Parallel research does help to understand this area, however. Volunteering Queensland reports (2011)
consistently highlight health and safety concerns as a key issue. The high prevalence of PTSD in fire
fighters is another indicator that exposure to stressful and traumatic events, like natural disasters, may
be detrimental to the health of volunteers. One international study analysed the health of volunteers
following Hurricane Katrina in the United States. Responders reported low usage of personal protective
devices and over 25% reported stressful psychological symptoms (Swygard & Stafford, 2009). Another
study found that following the World Trade Centre collapse, many volunteers developed respiratory
problems thought to be linked to the exposure of airborne pollutants. This led to the development of the
World Trade Centre Monitoring Program for rescue workers and responders. However this program
came about 9 months after the disaster. The available research suggests that exposure to a natural
disaster through volunteering may be detrimental to an individual’s mental and physical health.
It is therefore recommended that organisations using volunteers as a resource in their recovery
operations take active measures to mitigate any potential psychological harm suffered by these
volunteers resulting from their participation in the recovery effort. This would take the form of a six-‐
month recovery plan, following up with volunteers post-‐disaster. Increased efforts should be made to
identify and register contact information for spontaneous volunteers, incorporated into NGO’s existing
volunteer databases. The recovery plan would then communicate multiple times with those affected by
a particular disaster.
Primarily, briefing sessions and preparation materials for volunteers prior to deployment should refer
to the potential psychological effects of volunteering and available resources such as those produced by
the Department of Health. Subsequently, as the psychological effects of a traumatic event manifest over
time, it is important that the organisation maintains contact with their volunteers across the prescribed
six-‐month period. In the short term, this contact may take the form of a follow up email thanking the
individual for their participation, linking them to general mental health resources and normalising and
validating their potential mental health responses.

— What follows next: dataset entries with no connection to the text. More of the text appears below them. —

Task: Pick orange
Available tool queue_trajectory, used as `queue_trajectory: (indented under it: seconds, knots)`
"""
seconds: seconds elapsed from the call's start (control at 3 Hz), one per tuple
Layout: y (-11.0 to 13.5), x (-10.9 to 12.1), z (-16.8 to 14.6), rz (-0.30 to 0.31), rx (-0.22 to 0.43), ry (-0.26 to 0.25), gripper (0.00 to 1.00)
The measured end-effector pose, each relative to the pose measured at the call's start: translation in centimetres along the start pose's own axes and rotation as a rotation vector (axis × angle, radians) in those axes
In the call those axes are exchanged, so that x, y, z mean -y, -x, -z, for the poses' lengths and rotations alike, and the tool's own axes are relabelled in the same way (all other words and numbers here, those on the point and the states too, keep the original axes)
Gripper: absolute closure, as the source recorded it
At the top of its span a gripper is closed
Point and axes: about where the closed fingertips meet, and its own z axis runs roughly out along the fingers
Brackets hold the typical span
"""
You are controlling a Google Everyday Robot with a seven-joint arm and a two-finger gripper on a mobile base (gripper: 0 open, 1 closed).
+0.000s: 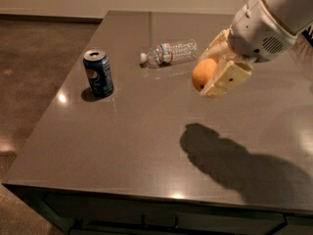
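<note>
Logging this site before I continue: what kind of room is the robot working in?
Probably an office kitchenette or break area: a dark polished counter with drawers below, a concrete floor, a soda can and water bottle. The end effector holds the orange above the counter.

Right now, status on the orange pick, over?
Gripper shut on orange, up over the table. Orange off the surface, shadow beneath. Soda can upright, water bottle lying flat, both apart; nothing in the way.
</note>
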Motion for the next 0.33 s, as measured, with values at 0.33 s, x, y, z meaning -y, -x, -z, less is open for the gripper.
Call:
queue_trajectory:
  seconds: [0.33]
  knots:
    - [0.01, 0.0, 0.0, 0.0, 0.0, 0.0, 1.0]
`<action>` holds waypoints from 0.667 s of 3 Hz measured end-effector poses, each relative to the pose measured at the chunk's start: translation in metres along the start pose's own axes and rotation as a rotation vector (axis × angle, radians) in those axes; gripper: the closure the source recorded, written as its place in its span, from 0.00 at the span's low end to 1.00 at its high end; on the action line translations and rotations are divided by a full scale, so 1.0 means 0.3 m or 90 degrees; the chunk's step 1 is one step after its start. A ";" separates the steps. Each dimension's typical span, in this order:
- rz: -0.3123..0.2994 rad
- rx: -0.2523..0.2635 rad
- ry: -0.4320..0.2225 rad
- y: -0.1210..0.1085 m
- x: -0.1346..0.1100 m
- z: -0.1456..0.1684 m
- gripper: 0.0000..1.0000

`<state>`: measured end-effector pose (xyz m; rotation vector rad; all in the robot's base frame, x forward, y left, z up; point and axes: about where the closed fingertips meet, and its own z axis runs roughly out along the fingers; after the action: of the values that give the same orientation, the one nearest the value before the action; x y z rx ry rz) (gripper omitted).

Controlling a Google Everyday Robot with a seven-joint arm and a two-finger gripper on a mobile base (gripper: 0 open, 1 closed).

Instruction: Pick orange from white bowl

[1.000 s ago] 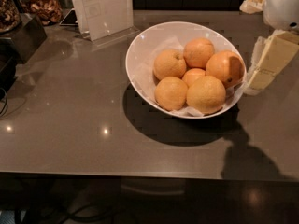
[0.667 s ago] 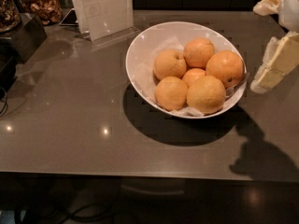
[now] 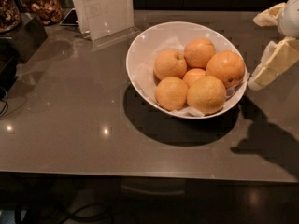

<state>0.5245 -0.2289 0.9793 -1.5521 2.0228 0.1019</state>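
The white bowl (image 3: 140, 55) stands on the dark grey counter right of centre, lined with white paper and holding several fruits. The orange (image 3: 226, 68), deeper in colour with a small dark speck, lies at the bowl's right side against the rim. A paler yellow-orange fruit (image 3: 206, 94) lies in front of it and a smaller orange fruit (image 3: 193, 75) sits in the middle. My gripper (image 3: 256, 52) is at the right edge, just outside the bowl's right rim and beside the orange. Its cream fingers (image 3: 273, 64) are apart and hold nothing.
A clear sign holder (image 3: 105, 10) stands behind the bowl to the left. A dark box (image 3: 23, 36) and containers of dried food (image 3: 44, 6) sit at the far left. A cable (image 3: 3, 101) lies at the left edge. The counter's front edge (image 3: 140, 175) runs across below.
My gripper has shifted slightly to the right and down, off the bowl's right rim. The bowl and the fruits have not moved.
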 end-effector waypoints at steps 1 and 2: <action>0.001 -0.002 -0.002 -0.002 0.000 0.007 0.00; 0.009 -0.014 -0.025 -0.007 -0.009 0.051 0.00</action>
<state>0.5330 -0.2212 0.9685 -1.5384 2.0086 0.1596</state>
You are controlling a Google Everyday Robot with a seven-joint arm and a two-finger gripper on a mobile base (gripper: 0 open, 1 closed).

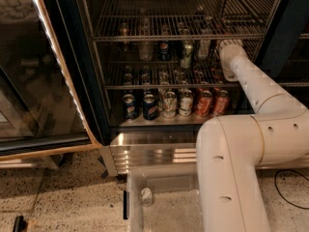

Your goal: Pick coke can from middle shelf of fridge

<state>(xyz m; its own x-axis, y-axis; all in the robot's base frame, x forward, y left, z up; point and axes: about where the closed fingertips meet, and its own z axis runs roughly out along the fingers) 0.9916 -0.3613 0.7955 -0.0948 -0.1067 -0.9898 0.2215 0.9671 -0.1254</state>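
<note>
The fridge (72, 57) stands open, its glass door (34, 71) swung out to the left. My white arm reaches in from the lower right over the middle shelf (154, 86). My gripper (227, 46) is at the right end of that shelf, deep inside, and my own wrist (236, 66) hides it. I cannot make out the coke can; the wrist covers that part of the shelf. Dark cans (145, 74) and a green can (187, 54) stand on the shelf to the gripper's left.
On the fridge floor stand blue Pepsi cans (149, 106), silver cans (169, 104) and orange-red cans (203, 103). The ribbed steel base (154, 151) lies below. My base tray (159, 197) holds a small clear cup (146, 195). A black cable (289, 187) lies at the right.
</note>
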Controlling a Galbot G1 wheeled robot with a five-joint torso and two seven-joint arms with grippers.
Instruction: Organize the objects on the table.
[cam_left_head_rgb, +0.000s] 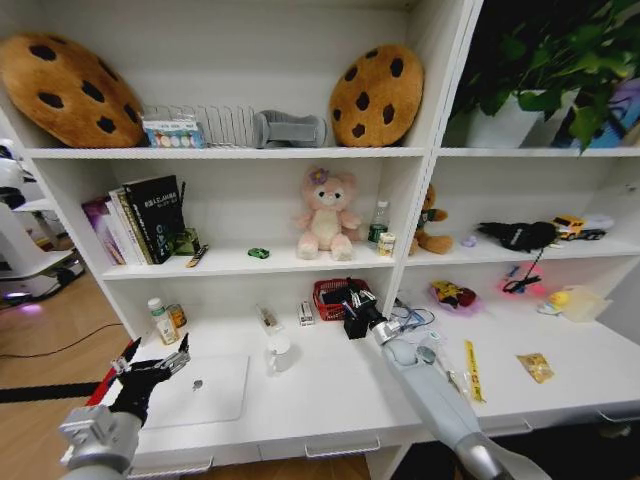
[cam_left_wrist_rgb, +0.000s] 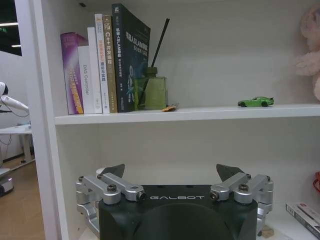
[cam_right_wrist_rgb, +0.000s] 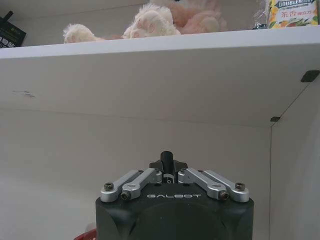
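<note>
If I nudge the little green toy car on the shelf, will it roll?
Probably. The green toy car sits on its wheels on a smooth white shelf, so a nudge along its length would likely send it rolling. It looks light; a sideways push may skid or tip it.

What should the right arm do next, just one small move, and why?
Probably lower the right end effector toward the red basket and release: its fingers are shut on what looks like a black pen, right at the basket.

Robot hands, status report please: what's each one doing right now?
Left hand open, above laptop. Right hand shut on small dark thing, over red basket. Mug untouched.
</note>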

It is recommended that the subsequent email contain a ‘mental health check’. Email has been chosen as
the proposed method of delivery as it is the most reliable for potentially transient populations. The
‘mental health check’ is informative as opposed to diagnostic and should be inquisitively framed to
encourage individuals to consider if the criteria are relevant to their situation. The email should also
include a list of online resources and information about the mental health resources, which are available
through Queensland Health, and NGO’s such as Lifeline.
CONCLUSION
The implementation of higher standards of preparation and public health recovery in the event of
natural disasters in Queensland will greatly mitigate their impact, and empower communities with
ongoing resilience. A better understanding of the effectiveness of disaster management arrangements
in local areas will allow communities to better prepare for destructive events, and ensures that
government funds are used most effectively. At the private end, the BCP recommendation realistically
provides a method of preparation that significantly reduces the negative impacts that disasters can have
on a community. Natural disasters are unavoidable, therefore Left Right recommends emphasizing
public health to reduce their adverse effect.
In spite of the devastating disasters suffered in recent years, Queensland has remained strong in the face
of hardship. This is due to the dedication and collaboration of NGOs, government organisations and the
great many volunteers, which have provided enormous support to organized recovery efforts. In
furtherance of the support, well-‐being and resilience of the community, Left Right makes the above
recommendations set out within this paper.